Requirement - Please copy the data shown below, word for word.

Raw data -

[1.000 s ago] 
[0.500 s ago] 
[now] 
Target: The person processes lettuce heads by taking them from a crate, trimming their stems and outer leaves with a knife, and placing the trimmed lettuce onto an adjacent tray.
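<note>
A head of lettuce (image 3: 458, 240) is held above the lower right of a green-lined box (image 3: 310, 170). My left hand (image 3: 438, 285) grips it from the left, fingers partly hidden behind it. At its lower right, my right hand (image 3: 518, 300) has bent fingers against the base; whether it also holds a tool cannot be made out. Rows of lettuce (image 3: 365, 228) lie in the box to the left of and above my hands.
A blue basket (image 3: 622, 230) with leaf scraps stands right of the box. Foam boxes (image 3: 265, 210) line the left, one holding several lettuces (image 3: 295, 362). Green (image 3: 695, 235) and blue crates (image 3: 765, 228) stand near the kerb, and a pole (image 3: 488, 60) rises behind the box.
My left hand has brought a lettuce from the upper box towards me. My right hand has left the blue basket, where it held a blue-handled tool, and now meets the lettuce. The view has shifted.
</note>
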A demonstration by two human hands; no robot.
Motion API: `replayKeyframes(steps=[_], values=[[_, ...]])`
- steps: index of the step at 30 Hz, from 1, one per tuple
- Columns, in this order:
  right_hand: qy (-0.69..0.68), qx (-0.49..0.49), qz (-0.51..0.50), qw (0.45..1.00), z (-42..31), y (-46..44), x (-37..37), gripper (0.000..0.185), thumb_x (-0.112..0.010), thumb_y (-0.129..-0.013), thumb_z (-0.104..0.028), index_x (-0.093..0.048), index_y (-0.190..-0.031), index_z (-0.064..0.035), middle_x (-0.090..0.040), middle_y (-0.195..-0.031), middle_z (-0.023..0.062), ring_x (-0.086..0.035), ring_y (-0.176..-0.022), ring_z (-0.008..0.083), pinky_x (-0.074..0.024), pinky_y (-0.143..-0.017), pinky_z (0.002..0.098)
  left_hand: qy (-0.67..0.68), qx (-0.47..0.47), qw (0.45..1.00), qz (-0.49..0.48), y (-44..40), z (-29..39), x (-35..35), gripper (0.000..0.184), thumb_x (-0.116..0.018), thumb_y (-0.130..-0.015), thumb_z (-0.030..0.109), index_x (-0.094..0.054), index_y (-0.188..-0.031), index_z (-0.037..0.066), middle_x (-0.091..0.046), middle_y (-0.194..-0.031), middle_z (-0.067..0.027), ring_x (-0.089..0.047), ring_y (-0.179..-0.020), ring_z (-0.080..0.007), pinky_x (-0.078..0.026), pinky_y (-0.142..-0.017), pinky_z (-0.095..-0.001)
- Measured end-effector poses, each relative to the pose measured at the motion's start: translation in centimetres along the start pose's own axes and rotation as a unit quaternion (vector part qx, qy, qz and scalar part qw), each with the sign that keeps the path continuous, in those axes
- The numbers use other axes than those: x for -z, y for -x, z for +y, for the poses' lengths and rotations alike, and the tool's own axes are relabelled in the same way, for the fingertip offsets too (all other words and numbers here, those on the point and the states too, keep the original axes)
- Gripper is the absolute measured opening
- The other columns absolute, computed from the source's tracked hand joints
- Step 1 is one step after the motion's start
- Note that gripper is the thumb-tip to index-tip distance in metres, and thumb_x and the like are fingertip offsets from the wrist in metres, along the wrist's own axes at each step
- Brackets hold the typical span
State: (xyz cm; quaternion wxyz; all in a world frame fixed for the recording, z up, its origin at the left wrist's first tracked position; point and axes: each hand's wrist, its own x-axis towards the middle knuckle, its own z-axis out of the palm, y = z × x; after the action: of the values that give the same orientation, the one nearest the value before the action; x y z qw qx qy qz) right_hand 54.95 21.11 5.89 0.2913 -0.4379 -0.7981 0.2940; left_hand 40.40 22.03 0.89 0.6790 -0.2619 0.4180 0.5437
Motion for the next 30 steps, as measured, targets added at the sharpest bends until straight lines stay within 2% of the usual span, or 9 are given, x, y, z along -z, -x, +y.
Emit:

Task answer -
[1.000 s ago] 
[0.500 s ago] 
[now] 
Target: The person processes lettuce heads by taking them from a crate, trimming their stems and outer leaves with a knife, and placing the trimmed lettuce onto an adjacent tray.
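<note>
A head of lettuce (image 3: 458, 240) is held above the lower right of a green-lined box (image 3: 310, 170). My left hand (image 3: 438, 285) grips it from the left, fingers partly hidden behind it. At its lower right, my right hand (image 3: 518, 300) has bent fingers against the base; whether it also holds a tool cannot be made out. Rows of lettuce (image 3: 365, 228) lie in the box to the left of and above my hands.
A blue basket (image 3: 622, 230) with leaf scraps stands right of the box. Foam boxes (image 3: 265, 210) line the left, one holding several lettuces (image 3: 295, 362). Green (image 3: 695, 235) and blue crates (image 3: 765, 228) stand near the kerb, and a pole (image 3: 488, 60) rises behind the box.
My left hand has brought a lettuce from the upper box towards me. My right hand has left the blue basket, where it held a blue-handled tool, and now meets the lettuce. The view has shifted.
</note>
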A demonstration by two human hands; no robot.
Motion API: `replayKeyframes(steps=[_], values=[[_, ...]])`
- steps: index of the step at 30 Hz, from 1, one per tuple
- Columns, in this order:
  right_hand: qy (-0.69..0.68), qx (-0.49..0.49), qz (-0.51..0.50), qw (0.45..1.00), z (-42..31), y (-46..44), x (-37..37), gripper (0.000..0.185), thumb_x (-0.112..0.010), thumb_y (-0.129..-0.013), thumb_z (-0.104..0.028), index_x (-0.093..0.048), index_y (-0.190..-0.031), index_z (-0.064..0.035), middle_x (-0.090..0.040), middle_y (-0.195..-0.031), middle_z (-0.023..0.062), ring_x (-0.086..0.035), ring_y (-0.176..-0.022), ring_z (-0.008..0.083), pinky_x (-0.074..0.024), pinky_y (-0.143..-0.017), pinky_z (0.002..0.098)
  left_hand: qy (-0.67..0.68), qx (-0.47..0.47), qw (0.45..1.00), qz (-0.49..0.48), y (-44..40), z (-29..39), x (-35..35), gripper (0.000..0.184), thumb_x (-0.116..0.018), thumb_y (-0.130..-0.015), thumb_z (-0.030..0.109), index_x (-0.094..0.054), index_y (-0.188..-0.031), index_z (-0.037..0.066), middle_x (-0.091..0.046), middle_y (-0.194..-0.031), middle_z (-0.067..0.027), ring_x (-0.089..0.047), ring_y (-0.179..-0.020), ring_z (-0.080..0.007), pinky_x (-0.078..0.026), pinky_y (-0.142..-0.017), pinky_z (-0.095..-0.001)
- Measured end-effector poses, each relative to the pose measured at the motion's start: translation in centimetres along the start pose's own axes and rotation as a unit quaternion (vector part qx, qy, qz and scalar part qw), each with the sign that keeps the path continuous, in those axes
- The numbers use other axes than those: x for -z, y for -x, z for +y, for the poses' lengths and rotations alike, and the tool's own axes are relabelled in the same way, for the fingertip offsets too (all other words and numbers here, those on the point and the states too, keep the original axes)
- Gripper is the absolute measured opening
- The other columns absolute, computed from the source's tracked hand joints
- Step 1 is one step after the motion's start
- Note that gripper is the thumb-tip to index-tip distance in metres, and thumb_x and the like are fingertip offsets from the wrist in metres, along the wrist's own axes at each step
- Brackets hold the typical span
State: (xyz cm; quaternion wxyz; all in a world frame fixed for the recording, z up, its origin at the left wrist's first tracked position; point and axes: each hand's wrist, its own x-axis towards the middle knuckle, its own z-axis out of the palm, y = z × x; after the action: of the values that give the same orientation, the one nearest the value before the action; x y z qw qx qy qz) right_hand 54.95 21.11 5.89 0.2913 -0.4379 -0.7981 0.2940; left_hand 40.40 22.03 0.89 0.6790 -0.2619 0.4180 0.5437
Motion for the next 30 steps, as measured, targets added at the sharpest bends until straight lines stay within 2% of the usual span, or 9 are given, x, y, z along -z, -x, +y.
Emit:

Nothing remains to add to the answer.